# [Your task]
Go through the listing below and output exactly the line with "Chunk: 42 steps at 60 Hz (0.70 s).", the line with "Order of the", and each line between; omit the rest.

Data to process START

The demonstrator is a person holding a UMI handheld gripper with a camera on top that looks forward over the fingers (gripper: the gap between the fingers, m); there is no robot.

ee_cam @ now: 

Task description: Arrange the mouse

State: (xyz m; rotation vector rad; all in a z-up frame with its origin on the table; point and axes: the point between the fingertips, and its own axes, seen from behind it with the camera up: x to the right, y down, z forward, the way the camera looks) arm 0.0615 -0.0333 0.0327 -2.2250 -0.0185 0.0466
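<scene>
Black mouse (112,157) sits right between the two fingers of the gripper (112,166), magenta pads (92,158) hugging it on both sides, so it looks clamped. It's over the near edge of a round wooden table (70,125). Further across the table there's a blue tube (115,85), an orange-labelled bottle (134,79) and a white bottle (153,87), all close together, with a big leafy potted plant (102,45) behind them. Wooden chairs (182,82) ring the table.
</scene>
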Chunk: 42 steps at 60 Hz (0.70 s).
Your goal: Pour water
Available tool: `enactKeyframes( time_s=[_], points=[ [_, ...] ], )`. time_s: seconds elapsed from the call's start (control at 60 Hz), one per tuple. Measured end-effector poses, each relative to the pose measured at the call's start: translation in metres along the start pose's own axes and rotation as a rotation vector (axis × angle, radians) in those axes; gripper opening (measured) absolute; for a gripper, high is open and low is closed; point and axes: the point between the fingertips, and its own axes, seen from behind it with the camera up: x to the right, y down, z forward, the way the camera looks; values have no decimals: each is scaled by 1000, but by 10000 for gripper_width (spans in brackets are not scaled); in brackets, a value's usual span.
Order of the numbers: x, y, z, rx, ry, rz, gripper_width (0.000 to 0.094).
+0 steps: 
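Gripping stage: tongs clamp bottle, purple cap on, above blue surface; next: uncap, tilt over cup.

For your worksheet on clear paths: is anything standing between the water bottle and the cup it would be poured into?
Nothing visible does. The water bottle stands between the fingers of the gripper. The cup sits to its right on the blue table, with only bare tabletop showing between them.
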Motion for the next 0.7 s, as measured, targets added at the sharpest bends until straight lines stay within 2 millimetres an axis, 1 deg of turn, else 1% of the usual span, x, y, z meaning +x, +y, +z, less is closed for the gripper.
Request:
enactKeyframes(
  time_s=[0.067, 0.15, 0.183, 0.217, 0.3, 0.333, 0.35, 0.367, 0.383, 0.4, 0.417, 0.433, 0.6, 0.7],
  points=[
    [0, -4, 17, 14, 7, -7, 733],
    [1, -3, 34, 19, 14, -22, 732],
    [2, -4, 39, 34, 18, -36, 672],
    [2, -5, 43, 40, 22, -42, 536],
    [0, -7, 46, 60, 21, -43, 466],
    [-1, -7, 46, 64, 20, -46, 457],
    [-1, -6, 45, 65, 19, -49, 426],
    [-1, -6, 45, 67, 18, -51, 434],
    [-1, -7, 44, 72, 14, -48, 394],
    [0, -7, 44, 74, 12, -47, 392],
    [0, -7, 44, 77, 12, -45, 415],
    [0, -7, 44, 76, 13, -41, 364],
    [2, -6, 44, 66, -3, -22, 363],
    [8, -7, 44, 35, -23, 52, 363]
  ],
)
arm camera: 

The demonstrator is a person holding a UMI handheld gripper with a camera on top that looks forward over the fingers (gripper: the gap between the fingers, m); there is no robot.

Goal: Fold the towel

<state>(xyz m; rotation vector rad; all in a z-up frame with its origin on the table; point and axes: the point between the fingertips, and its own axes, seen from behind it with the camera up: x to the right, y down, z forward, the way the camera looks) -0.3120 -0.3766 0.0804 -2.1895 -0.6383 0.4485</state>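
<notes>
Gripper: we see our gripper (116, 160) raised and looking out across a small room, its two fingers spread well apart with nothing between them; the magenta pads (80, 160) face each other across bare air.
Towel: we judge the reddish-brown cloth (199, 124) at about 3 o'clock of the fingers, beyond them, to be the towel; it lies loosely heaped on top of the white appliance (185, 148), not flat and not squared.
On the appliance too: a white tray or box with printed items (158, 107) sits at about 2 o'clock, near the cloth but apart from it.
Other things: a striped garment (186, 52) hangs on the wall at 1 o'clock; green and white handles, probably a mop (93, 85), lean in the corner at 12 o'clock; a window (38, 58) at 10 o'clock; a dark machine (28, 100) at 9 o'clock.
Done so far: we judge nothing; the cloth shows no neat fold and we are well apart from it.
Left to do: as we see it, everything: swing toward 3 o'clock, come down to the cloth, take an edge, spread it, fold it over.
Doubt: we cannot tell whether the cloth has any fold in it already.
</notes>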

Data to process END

# [Answer to this task]
Chunk: 42 steps at 60 Hz (0.70 s).
Your goal: Pour water
Available tool: `enactKeyframes( time_s=[_], points=[ [_, ...] ], )`. time_s: seconds elapsed from the call's start (control at 60 Hz), one per tuple. Measured end-effector poses, each relative to the pose measured at the call's start: translation in metres along the start pose's own axes and rotation as a rotation vector (axis × angle, radians) in those axes; gripper opening (measured) absolute; for a gripper, high is open and low is closed; point and axes: the point between the fingertips, and its own axes, seen from behind it with the camera up: x to the right, y down, z forward, the way the camera looks; values have no decimals: each is scaled by 1000, but by 10000 for gripper_width (spans in brackets are not scaled); in brackets, a value's usual span.
Order of the numbers: x, y, z, rx, ry, rz, gripper_width (0.000 to 0.094).

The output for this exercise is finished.